*** Begin section ***

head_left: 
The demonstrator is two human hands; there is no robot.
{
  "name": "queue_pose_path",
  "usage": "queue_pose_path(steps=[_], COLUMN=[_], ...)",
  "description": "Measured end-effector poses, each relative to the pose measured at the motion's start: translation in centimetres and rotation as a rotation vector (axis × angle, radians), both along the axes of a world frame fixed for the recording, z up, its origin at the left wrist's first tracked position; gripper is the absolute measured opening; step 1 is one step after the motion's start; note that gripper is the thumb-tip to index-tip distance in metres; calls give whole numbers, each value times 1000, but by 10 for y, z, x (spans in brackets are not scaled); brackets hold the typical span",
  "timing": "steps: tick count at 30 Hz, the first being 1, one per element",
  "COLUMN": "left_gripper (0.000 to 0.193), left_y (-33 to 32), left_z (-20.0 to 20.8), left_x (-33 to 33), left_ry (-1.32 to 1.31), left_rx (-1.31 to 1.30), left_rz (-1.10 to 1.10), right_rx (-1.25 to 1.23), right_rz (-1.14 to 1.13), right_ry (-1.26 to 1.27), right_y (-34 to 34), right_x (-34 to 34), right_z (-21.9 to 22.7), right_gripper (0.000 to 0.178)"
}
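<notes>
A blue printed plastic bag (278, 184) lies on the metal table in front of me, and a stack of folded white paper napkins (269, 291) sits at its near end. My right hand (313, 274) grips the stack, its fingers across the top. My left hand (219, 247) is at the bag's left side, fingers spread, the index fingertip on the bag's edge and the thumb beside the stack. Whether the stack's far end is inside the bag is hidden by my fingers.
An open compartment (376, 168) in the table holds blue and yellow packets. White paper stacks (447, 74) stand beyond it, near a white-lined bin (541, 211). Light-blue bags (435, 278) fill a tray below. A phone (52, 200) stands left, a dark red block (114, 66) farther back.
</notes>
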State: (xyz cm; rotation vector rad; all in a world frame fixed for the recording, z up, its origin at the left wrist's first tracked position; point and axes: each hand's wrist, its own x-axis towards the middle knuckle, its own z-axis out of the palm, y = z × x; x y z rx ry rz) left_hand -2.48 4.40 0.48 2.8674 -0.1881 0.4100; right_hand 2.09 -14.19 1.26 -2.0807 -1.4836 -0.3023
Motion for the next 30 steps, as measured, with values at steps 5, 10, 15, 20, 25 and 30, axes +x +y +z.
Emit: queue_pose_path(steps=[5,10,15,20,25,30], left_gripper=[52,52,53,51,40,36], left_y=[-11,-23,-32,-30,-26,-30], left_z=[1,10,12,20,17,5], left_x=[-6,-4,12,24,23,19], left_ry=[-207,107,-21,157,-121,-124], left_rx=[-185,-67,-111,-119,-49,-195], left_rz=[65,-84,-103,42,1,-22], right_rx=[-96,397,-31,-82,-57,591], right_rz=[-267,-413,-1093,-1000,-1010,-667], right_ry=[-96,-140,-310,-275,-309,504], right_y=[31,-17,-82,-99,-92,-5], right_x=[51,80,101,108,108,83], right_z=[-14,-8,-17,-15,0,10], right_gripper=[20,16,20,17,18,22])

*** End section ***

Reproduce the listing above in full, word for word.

Response to this task:
head_left: 
The demonstrator is two human hands; there is no robot.
{
  "name": "queue_pose_path",
  "usage": "queue_pose_path(steps=[_], COLUMN=[_], ...)",
  "description": "Measured end-effector poses, each relative to the pose measured at the motion's start: translation in centimetres and rotation as a rotation vector (axis × angle, radians), both along the axes of a world frame fixed for the recording, z up, its origin at the left wrist's first tracked position; gripper is the absolute measured opening; step 1 is one step after the motion's start; note that gripper is the thumb-tip to index-tip distance in metres; calls give whole numbers, each value times 1000, but by 10 for y, z, x (spans in brackets are not scaled); brackets hold the typical span",
  "timing": "steps: tick count at 30 Hz, the first being 1, one per element",
  "COLUMN": "left_gripper (0.000 to 0.193), left_y (-33 to 32), left_z (-20.0 to 20.8), left_x (-33 to 33), left_ry (-1.32 to 1.31), left_rx (-1.31 to 1.30), left_rz (-1.10 to 1.10), right_rx (-1.25 to 1.23), right_rz (-1.14 to 1.13), right_ry (-1.26 to 1.27), right_y (-34 to 34), right_x (-34 to 34), right_z (-21.9 to 22.7), right_gripper (0.000 to 0.178)"
}
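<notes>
A blue printed plastic bag (278, 184) lies on the metal table in front of me, and a stack of folded white paper napkins (269, 291) sits at its near end. My right hand (313, 274) grips the stack, its fingers across the top. My left hand (219, 247) is at the bag's left side, fingers spread, the index fingertip on the bag's edge and the thumb beside the stack. Whether the stack's far end is inside the bag is hidden by my fingers.
An open compartment (376, 168) in the table holds blue and yellow packets. White paper stacks (447, 74) stand beyond it, near a white-lined bin (541, 211). Light-blue bags (435, 278) fill a tray below. A phone (52, 200) stands left, a dark red block (114, 66) farther back.
</notes>
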State: (xyz cm; rotation vector rad; all in a world frame fixed for the recording, z up, its origin at the left wrist's first tracked position; point and axes: each hand's wrist, its own x-axis towards the middle knuckle, its own z-axis out of the palm, y = z × x; x y z rx ry rz) left_hand -2.48 4.40 0.48 2.8674 -0.1881 0.4100; right_hand 2.09 -14.19 1.26 -2.0807 -1.4836 -0.3023
Motion for the next 30 steps, as measured, with values at steps 5, 10, 15, 20, 25 and 30, axes +x +y +z.
Emit: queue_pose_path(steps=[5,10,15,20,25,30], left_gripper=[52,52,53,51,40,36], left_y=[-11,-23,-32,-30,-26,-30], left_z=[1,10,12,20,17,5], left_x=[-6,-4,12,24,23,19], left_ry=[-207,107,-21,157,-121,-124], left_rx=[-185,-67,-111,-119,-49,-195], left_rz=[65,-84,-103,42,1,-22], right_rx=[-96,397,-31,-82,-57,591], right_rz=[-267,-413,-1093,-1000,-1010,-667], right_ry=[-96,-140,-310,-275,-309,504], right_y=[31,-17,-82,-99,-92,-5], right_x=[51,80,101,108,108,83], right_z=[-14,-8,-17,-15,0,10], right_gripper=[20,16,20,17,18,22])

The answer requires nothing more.